● YOUR ASSIGNMENT:
Within the material below, find each line bearing the word "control" and present it.
** Opening INFORMATION SUPPLIED block **
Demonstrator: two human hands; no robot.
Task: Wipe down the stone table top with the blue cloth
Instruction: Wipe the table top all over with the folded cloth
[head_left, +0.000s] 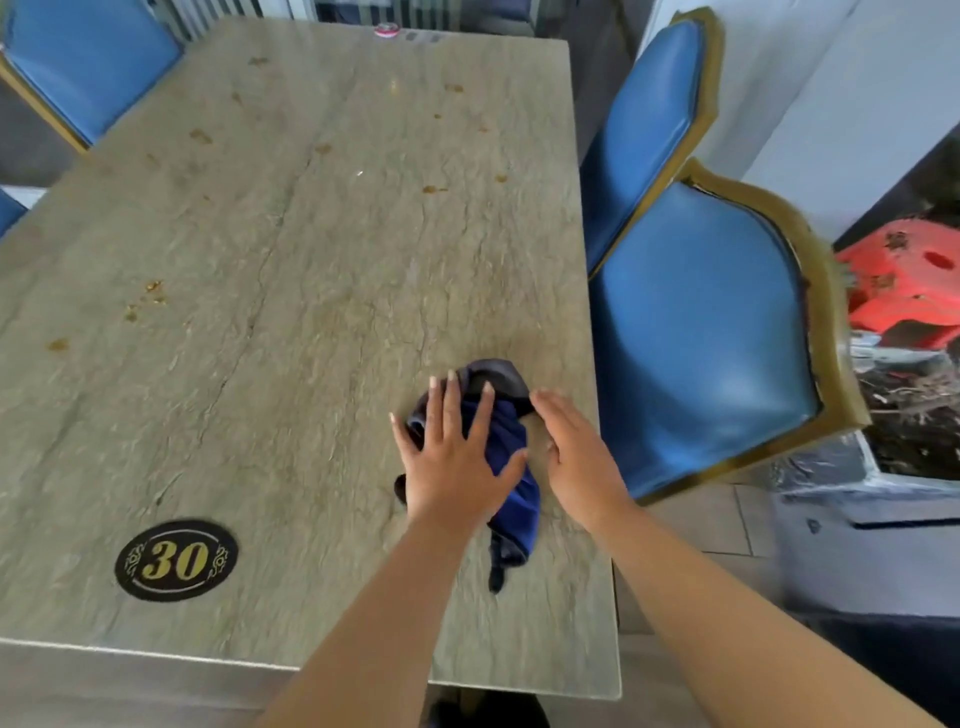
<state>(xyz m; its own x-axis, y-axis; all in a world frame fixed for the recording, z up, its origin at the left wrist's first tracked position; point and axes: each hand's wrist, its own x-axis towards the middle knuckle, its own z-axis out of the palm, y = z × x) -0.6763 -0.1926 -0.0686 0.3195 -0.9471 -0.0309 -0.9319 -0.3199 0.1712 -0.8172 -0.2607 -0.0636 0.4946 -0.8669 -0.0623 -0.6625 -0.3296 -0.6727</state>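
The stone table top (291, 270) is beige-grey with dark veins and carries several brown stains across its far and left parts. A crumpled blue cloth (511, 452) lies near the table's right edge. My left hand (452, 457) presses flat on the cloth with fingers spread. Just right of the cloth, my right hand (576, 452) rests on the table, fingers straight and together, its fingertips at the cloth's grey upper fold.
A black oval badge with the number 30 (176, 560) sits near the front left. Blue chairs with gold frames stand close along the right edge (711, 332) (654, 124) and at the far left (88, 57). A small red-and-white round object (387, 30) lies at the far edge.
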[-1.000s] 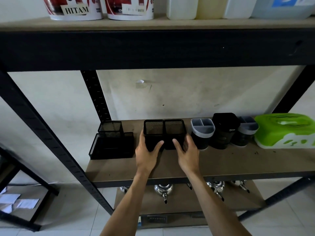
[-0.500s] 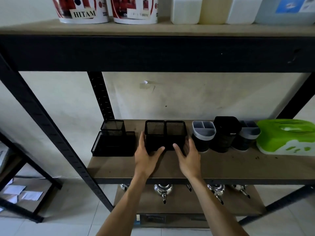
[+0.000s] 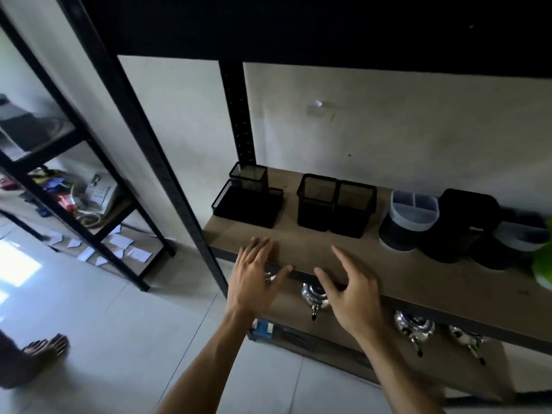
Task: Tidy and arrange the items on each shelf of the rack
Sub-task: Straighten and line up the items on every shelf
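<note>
Hovering over the shelf (image 3: 388, 264) edge, left hand (image 3: 254, 273) and right hand (image 3: 352, 291); each grip wide, empty.

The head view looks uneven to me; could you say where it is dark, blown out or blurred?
Head view: the upper shelf's underside is nearly black; the floor at left is blown out by daylight; the left hand and right hand are slightly motion-blurred; wide-angle distortion slants the rack post.

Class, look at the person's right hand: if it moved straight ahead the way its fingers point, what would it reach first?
Probably the pair of black mesh pen holders. The right hand hovers open at the shelf edge with bare board between; its height is hard to judge.
</note>
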A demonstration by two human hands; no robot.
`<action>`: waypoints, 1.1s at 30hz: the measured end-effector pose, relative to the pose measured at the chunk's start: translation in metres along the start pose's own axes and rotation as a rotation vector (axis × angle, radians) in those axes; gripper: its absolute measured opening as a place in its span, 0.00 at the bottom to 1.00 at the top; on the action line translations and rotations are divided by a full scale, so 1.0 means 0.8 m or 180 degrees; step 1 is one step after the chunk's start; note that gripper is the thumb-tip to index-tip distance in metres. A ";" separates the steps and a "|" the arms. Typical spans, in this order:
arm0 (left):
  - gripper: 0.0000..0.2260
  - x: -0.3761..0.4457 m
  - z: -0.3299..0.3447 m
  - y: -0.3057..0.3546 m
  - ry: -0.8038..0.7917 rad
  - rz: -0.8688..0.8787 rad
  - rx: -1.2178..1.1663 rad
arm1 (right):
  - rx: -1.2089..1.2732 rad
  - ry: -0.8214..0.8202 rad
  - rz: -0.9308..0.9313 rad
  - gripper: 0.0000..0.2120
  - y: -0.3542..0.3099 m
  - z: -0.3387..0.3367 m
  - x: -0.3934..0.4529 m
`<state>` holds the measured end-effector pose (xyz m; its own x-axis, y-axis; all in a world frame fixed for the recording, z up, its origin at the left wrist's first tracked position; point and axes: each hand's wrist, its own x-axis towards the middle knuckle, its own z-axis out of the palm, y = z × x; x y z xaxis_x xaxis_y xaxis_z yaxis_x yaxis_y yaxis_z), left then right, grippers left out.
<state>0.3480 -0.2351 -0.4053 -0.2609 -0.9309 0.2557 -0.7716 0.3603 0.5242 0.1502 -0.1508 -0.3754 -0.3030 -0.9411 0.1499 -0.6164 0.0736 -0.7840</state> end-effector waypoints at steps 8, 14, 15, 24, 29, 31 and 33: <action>0.40 0.009 -0.026 -0.050 0.0055 -0.0154 0.0428 | -0.0164 0.0060 -0.1016 0.29 -0.084 0.016 0.063; 0.42 0.018 -0.033 -0.069 -0.0014 0.0131 0.0367 | -0.1119 -0.0297 -0.1123 0.40 -0.151 0.028 0.121; 0.42 0.019 -0.035 -0.072 -0.0019 0.0172 0.0345 | -0.1262 -0.0382 -0.1122 0.42 -0.160 0.035 0.129; 0.38 0.017 -0.030 -0.088 0.0038 0.0331 0.0245 | -0.2319 -0.0588 -0.1151 0.62 -0.186 0.127 0.188; 0.35 0.017 -0.027 -0.091 0.0144 0.0357 0.0208 | -0.2234 -0.0435 -0.1126 0.53 -0.173 0.144 0.190; 0.34 0.018 -0.026 -0.091 0.0178 0.0349 0.0205 | -0.2213 -0.0422 -0.1132 0.52 -0.171 0.144 0.192; 0.34 0.018 -0.025 -0.091 0.0199 0.0358 0.0211 | -0.2228 -0.0431 -0.1125 0.52 -0.169 0.144 0.194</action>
<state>0.4122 -0.2733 -0.4232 -0.3128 -0.8785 0.3611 -0.7767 0.4554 0.4352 0.2702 -0.3452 -0.3158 0.0589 -0.9761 0.2093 -0.9867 -0.0887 -0.1362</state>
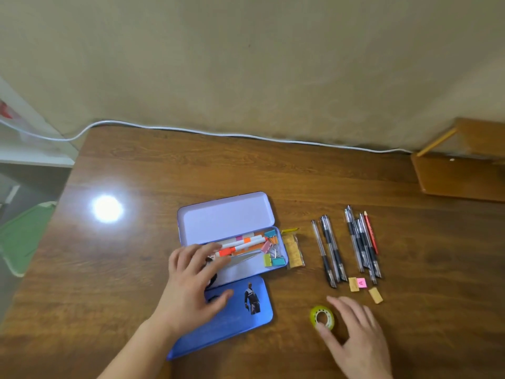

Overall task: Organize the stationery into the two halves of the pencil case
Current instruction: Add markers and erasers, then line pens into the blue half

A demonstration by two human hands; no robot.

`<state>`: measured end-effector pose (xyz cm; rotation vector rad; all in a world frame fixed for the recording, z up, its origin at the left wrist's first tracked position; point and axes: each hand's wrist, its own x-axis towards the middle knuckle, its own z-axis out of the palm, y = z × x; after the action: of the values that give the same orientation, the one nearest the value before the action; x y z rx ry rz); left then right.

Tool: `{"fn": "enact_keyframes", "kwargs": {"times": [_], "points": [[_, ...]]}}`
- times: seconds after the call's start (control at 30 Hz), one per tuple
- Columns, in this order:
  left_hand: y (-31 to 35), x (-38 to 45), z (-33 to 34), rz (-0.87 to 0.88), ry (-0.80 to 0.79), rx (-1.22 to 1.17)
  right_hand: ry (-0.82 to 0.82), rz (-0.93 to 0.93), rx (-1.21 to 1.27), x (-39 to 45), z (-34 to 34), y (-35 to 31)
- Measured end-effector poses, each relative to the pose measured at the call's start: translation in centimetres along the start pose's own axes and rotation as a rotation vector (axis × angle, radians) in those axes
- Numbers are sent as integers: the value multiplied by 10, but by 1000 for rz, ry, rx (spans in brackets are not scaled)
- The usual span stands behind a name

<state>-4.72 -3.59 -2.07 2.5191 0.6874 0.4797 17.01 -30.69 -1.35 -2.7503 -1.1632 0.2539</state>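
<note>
Right hand (355, 332) fingers spread, flanking tape roll (322, 318); left hand (191, 280) flat on pencil case (226, 222).

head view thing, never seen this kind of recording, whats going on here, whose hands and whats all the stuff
There is no machine here: one camera worn on a person's head looks down at their two bare hands. On the wooden table lies an open pencil case holding highlighters and binder clips. The left hand rests on the case with fingers spread, holding nothing. The right hand touches a green tape roll. Black pens and small erasers wait to the right.
</note>
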Motion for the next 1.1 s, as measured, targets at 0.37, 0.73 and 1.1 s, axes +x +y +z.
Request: {"fn": "enact_keyframes", "kwargs": {"times": [0.37, 0.73, 1.1], "points": [[17, -69, 1, -99, 17, 28, 34, 33, 26, 30, -15, -39], [40, -62, -3, -163, 106, -119, -285, -377, -167, 125, -37, -75], [66, -42, 16, -169, 105, -162, 26, -91, 245, 53, -41, -57]]}}
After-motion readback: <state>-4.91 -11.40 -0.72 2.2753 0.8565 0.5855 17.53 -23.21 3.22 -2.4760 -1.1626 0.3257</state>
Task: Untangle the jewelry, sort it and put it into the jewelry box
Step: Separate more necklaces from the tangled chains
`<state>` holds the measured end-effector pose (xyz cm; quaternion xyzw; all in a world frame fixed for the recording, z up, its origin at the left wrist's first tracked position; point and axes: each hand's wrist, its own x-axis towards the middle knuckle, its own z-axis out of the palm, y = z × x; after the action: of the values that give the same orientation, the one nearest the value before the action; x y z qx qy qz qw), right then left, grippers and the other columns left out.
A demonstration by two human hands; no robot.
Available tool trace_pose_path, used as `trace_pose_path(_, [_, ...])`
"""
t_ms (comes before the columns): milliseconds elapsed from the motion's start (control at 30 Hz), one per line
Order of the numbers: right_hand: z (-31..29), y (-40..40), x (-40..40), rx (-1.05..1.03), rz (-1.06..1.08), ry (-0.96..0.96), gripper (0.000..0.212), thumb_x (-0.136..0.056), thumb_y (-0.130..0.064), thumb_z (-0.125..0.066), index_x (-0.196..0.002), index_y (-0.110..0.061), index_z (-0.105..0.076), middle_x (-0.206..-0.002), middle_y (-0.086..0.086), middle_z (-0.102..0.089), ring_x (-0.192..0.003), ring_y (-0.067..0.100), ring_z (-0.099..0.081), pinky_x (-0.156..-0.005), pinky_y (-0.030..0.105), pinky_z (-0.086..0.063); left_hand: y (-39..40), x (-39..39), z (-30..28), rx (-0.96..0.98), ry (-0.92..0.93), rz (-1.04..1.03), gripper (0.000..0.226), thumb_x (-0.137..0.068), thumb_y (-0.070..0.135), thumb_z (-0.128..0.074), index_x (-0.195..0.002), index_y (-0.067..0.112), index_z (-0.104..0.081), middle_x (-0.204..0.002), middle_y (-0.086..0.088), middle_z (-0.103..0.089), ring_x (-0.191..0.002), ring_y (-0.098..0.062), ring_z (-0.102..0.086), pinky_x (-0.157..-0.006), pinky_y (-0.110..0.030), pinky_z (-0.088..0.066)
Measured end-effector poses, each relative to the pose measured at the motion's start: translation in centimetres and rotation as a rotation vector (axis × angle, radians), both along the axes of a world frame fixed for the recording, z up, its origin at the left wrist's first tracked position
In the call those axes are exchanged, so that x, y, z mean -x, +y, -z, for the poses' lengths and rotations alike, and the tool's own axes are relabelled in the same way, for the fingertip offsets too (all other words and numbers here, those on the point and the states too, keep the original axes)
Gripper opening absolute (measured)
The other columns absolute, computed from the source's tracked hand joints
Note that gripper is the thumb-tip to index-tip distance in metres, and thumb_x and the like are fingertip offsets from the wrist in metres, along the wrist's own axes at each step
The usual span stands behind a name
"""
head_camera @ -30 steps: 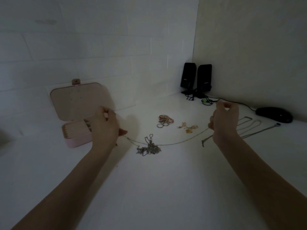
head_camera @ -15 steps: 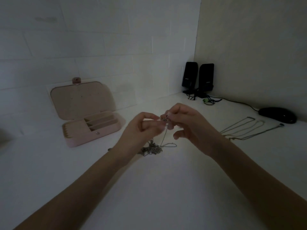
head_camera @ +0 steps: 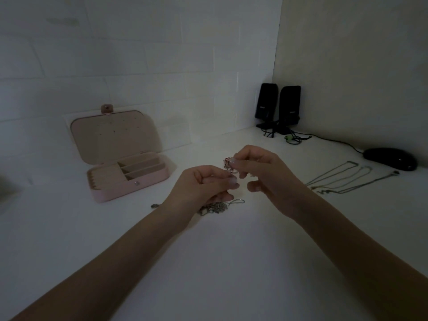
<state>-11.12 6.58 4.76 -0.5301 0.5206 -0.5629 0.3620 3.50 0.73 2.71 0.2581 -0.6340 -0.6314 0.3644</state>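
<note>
- Head view: the left hand (head_camera: 203, 184) and right hand (head_camera: 266, 172) are raised together over the smooth white desk (head_camera: 231, 262), fingers curled and pinching what looks like a thin chain; it is too fine to make out between them.
- A tangle of silvery chain (head_camera: 215, 207) lies on the desk just under the left hand.
- The pink jewelry box (head_camera: 125, 165), rounded and soft-lined, stands open to the left, its compartments showing.
- Three thin necklaces (head_camera: 342, 179) lie stretched out side by side at the right.
- Small rings (head_camera: 228, 162) show behind the right fingertips.
- Two black speakers (head_camera: 278, 107) stand in the corner; a glossy black mouse (head_camera: 391, 158) sits far right.
</note>
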Motion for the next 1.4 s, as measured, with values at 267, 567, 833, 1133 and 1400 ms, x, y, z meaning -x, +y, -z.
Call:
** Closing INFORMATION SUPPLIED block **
● OUTPUT:
- times: seconds after the call's start (control at 30 Hz), one per tuple
t_ms (comes before the columns): milliseconds elapsed from the motion's start (control at 30 Hz), one per line

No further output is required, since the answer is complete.